Jai Gordon

Personal information
- Born: 18 May 2003 (age 23)

Sport
- Sport: Athletics
- Event: Sprint

Achievements and titles
- Personal best(s): 60m: 6.59 (2025) 100m: 10.17 (2026) 200m: 21.32 (2022)

= Jai Gordon =

Australian sprinter

Jai Gordon (born 18 May 2003) is an Australian sprinter. He became Australian champion over 60 metres in 2026.

==Biography==
From Toowoomba, Queensland, Gordon is a member of Darling Downs Athletics Club. In 2022, Gordon lowered his personal best for the 100 metres to 10.34 seconds (+1.8 m/s) at the Melbourne Track Classic. He then lowered it at the 2022 Australian Track and Field Championships in March, to win the 2022 under-20 100m final in 10.28 seconds. Gordon subsequently represented Australia at the 2022 World Athletics Championships in Cali, Colombia.

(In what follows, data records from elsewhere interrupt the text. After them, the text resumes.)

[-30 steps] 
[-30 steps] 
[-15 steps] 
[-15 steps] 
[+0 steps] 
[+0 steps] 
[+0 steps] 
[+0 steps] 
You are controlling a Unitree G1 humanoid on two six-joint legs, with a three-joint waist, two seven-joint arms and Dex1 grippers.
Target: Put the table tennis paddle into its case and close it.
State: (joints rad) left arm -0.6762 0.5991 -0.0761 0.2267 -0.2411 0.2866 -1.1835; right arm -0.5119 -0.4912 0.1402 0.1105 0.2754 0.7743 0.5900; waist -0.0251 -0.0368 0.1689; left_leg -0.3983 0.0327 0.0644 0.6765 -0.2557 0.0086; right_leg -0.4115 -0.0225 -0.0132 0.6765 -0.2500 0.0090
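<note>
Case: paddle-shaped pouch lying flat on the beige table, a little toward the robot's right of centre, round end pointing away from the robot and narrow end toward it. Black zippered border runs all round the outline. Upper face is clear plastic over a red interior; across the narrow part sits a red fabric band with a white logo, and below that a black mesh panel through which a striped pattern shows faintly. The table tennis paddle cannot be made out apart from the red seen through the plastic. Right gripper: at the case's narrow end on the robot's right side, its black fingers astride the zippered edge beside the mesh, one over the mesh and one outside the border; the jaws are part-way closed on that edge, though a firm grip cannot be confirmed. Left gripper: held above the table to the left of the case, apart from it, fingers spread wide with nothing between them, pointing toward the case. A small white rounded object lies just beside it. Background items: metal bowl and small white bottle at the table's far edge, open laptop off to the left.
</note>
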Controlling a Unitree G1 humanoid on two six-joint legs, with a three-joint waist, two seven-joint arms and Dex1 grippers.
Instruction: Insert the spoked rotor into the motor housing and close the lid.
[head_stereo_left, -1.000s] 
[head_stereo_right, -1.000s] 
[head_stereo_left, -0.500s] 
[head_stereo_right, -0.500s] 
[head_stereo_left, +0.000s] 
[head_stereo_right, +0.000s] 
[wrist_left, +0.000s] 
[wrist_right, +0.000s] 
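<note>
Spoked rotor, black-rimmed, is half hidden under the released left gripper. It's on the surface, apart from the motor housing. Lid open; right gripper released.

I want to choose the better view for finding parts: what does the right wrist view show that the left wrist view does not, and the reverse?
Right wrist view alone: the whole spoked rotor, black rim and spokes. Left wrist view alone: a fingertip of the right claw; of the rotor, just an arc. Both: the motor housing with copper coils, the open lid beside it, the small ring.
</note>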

In October 2025, he was the gold medalist over 100 metres at the 2025 Oceania Athletics Cup in Tonga, finishing ahead of Pais Wisil. In January 2026, he ran a wind-assisted 6.54 seconds (+2.2 m/s) for the 60 metres in Canberra. In February 2026, he became Australian national champion at the Australian Short Track Championships over 60 metres. On 11 April 2026, he was a finalist over 100 metres at the 2026 Australian Athletics Championships. He was selected for the Australian team to compete at the 2026 World Athletics Relays in Gaborone, Botswana. He was named to the mixed 4 x 100 metres relay alongside Lakara Stallan, Chloe Mannix-Power and Calab Law with the team running 40.78 seconds on the opening day. The following day, the quartet won their heat to successfully qualify for the 2027 World Championships.